[DESCRIPTION OF THE TASK]
Start at the line below containing "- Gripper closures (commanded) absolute" and stop at the line containing "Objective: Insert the". Repeat every line of that stretch exactly, and nothing outside it.

[DATA TO USE]
========

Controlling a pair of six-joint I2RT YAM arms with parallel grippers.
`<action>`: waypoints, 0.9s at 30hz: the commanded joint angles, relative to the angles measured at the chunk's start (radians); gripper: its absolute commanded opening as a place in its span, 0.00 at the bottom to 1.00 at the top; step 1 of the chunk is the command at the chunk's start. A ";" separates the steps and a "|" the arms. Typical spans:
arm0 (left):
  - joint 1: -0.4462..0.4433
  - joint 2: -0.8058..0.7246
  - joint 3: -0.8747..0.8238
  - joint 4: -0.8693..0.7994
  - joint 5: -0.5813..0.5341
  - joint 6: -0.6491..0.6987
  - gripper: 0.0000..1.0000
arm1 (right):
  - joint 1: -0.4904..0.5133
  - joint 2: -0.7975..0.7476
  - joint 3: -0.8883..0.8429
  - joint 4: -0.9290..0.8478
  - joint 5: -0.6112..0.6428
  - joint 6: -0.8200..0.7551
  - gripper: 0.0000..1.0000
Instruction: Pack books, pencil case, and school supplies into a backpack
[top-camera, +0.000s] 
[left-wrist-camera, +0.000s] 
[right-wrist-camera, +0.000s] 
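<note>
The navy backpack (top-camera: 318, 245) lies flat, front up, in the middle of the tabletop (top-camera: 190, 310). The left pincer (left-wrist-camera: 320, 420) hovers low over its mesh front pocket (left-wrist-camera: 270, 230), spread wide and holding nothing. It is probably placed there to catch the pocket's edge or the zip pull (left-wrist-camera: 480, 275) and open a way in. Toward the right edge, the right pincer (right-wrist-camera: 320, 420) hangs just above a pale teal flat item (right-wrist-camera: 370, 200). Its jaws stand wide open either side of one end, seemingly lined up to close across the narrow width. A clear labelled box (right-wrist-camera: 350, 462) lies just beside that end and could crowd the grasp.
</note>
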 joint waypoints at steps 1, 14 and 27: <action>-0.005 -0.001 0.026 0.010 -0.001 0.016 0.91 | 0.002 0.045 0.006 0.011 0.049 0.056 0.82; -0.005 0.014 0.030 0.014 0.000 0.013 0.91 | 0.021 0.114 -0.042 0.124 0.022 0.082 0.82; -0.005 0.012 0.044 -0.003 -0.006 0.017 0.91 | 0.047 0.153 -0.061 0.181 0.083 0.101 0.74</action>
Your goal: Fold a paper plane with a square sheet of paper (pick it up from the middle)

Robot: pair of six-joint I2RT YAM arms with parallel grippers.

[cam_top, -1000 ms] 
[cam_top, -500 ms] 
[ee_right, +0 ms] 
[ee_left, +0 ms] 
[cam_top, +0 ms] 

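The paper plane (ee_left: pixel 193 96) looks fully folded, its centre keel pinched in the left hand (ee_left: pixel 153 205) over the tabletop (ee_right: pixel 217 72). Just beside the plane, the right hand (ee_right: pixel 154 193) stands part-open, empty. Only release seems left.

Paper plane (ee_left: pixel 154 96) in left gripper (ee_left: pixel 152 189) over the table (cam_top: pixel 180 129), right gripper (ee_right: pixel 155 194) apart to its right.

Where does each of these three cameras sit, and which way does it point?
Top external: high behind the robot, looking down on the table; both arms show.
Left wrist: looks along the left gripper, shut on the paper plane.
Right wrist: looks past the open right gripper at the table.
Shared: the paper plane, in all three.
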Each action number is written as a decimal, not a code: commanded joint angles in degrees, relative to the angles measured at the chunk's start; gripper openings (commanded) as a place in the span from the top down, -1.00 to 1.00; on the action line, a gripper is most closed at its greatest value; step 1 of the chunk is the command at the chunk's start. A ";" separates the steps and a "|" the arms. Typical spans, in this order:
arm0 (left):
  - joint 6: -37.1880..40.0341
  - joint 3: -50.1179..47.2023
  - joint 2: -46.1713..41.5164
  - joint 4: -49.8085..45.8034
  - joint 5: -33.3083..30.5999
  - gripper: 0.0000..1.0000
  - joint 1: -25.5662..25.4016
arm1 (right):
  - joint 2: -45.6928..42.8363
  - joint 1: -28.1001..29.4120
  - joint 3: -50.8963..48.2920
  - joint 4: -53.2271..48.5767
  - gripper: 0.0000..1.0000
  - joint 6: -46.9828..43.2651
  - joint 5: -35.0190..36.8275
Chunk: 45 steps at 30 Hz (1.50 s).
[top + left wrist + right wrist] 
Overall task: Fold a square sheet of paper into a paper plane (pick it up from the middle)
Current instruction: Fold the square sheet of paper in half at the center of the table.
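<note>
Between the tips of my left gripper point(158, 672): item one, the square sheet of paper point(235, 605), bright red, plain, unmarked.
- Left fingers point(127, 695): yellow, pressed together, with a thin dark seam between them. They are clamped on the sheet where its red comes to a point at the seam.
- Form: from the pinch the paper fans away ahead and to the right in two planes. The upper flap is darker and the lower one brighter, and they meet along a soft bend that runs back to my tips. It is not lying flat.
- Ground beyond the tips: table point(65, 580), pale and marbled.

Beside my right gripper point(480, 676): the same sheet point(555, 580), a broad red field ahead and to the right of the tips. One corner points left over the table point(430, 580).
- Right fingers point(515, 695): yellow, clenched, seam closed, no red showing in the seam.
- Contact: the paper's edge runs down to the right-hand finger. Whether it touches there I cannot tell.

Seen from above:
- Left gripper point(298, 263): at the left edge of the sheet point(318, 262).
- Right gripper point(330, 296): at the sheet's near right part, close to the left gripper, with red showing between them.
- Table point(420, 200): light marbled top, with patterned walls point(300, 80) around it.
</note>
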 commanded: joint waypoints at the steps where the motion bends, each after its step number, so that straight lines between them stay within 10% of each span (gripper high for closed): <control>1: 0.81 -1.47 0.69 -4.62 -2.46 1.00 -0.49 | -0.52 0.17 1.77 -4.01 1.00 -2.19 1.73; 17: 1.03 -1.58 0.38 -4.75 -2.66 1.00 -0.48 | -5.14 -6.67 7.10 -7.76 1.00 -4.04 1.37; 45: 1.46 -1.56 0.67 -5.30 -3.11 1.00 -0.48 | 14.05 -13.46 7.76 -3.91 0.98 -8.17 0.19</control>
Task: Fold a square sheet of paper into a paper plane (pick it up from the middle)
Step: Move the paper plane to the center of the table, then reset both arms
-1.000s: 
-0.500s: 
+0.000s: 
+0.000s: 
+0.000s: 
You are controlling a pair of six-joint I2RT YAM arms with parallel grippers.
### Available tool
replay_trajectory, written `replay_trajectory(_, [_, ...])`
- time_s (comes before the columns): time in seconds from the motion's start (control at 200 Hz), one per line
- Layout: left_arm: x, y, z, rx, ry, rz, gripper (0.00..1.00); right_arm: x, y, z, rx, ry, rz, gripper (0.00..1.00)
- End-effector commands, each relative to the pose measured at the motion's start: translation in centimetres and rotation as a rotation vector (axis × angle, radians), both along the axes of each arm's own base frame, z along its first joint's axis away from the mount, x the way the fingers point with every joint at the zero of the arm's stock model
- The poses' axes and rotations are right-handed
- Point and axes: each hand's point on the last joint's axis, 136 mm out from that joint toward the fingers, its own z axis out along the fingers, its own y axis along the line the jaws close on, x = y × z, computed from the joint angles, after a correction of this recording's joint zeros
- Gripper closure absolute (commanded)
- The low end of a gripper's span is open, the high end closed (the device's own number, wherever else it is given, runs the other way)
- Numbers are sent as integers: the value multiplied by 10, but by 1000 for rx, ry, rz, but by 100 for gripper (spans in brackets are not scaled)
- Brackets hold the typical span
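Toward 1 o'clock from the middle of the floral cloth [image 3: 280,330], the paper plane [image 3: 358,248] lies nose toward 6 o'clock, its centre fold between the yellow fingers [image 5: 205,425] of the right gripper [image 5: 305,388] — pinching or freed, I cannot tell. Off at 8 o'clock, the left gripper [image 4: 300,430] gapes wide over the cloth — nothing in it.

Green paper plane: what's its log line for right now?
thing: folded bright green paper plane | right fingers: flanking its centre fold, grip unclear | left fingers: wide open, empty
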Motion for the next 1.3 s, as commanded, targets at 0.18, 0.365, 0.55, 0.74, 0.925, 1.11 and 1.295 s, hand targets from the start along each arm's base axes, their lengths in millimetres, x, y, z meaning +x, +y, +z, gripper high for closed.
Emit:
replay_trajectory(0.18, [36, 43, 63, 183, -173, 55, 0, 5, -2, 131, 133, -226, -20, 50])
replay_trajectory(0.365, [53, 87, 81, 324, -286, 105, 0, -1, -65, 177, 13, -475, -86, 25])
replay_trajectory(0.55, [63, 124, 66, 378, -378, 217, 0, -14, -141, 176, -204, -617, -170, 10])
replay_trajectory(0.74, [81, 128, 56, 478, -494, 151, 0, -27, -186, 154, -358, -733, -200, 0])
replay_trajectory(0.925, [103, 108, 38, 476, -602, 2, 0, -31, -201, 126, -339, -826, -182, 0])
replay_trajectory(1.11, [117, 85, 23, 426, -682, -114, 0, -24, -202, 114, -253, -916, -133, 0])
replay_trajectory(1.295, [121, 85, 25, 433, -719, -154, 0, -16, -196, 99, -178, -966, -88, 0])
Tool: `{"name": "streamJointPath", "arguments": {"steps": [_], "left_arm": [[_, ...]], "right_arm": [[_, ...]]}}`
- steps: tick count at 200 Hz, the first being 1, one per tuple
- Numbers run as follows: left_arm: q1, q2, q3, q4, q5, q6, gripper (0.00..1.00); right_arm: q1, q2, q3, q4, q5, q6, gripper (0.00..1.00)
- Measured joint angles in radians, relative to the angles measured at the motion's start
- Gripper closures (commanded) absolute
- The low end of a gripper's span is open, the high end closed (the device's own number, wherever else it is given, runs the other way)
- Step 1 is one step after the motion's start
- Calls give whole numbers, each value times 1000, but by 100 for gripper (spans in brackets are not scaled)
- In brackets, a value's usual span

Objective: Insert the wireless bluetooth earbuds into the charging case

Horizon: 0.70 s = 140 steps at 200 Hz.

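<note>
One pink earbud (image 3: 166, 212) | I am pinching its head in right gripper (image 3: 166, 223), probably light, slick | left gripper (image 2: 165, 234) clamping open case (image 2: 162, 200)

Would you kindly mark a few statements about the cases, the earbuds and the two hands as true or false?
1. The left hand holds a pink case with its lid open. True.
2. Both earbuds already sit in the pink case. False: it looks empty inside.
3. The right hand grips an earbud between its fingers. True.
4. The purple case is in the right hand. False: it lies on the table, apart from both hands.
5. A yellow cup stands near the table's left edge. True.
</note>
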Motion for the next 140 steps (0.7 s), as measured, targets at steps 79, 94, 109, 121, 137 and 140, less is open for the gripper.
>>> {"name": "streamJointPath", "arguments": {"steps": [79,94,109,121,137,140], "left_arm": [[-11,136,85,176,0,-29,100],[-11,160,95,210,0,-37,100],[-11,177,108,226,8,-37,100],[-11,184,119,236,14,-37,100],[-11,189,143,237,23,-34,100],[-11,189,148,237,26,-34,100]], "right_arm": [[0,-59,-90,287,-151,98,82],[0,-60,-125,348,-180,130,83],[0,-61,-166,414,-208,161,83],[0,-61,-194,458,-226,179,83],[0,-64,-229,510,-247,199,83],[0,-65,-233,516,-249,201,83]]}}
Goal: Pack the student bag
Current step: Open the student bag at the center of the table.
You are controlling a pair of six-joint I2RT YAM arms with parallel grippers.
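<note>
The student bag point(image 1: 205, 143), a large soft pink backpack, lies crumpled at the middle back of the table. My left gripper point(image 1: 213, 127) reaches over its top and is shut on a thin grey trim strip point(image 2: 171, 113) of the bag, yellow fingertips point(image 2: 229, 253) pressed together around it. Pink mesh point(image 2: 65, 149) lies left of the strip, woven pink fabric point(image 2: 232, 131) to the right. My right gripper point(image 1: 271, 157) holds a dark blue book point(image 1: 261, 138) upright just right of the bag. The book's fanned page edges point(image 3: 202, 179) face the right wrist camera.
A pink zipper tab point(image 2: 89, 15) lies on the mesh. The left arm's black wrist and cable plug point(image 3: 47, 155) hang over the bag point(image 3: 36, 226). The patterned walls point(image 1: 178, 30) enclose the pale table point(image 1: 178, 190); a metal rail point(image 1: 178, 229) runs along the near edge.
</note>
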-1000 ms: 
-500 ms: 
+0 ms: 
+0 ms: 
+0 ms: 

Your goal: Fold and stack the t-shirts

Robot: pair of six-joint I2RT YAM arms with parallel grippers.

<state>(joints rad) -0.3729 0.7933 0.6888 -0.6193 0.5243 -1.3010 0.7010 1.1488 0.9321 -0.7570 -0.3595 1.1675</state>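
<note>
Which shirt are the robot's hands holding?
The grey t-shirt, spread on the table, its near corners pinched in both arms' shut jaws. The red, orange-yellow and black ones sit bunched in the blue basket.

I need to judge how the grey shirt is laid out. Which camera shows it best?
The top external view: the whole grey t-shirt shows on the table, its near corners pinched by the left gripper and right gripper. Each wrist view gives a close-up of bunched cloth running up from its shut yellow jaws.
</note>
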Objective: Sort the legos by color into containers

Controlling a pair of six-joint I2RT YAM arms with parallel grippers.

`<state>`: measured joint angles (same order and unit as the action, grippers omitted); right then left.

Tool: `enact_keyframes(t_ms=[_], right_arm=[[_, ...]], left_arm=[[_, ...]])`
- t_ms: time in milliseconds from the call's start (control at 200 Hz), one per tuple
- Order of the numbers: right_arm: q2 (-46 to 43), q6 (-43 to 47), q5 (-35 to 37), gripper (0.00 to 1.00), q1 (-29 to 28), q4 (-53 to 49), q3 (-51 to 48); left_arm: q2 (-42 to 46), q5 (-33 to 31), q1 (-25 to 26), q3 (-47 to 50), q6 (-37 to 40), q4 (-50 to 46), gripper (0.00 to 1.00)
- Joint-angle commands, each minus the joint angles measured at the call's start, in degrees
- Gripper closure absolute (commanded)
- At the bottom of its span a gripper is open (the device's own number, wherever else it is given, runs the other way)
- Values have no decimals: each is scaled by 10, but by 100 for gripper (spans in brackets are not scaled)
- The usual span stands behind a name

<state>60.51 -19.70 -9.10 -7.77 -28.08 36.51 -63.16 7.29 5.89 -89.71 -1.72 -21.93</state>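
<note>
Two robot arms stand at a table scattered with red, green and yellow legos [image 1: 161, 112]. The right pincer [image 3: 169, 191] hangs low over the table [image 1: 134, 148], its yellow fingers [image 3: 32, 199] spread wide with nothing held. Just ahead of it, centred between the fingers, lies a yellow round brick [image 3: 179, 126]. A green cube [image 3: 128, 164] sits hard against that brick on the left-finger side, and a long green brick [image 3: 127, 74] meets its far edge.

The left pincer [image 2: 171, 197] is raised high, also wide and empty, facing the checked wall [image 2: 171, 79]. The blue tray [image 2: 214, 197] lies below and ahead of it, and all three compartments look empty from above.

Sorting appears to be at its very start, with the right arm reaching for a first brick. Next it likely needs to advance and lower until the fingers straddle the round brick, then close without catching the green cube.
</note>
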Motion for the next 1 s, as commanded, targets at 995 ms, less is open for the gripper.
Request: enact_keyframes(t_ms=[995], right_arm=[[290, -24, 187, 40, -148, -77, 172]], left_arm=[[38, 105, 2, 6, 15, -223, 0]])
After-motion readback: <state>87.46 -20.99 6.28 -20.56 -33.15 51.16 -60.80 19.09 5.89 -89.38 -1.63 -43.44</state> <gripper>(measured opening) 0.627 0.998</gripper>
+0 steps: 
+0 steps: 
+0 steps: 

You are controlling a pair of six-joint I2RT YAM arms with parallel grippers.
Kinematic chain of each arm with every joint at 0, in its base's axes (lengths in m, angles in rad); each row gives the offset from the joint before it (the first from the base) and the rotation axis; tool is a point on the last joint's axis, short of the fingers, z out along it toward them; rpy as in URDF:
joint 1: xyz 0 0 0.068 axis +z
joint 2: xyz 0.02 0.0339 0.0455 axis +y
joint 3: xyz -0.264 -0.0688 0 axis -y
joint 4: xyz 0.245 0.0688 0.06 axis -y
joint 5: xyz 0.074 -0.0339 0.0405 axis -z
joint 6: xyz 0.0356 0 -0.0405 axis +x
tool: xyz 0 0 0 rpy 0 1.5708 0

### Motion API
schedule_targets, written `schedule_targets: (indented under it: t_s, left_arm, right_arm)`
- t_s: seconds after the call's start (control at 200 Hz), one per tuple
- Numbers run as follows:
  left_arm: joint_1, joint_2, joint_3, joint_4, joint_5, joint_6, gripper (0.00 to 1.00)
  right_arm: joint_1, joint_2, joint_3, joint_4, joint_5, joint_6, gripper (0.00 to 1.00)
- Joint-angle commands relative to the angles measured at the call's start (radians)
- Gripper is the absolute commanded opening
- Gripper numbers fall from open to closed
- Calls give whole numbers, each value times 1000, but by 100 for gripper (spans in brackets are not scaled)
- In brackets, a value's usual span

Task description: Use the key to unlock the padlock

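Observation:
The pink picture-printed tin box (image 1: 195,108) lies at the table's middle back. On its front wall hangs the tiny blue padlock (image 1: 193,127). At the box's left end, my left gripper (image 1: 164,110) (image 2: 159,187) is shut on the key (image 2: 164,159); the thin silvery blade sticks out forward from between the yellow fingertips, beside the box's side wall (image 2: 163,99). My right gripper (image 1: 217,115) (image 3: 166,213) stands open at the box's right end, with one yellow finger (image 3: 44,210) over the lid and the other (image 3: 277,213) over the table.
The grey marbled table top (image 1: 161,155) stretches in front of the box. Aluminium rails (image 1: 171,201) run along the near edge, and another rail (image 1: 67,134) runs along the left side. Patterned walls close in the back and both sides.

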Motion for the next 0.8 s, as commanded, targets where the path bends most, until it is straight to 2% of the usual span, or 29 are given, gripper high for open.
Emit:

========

[YOUR SOLUTION]
- Gripper closures (commanded) absolute
- The low end of a gripper's span is open, the high end closed (the device's own number, wherever else it is given, runs the other way)
- Step 1 is one step after the motion's start
- Calls give whole numbers, each value times 1000, but by 100 for gripper (spans in brackets are not scaled)
- In brackets, a value's usual span

Objective: Insert the wireless bluetooth earbuds into the charging case

That brings the answer to completion.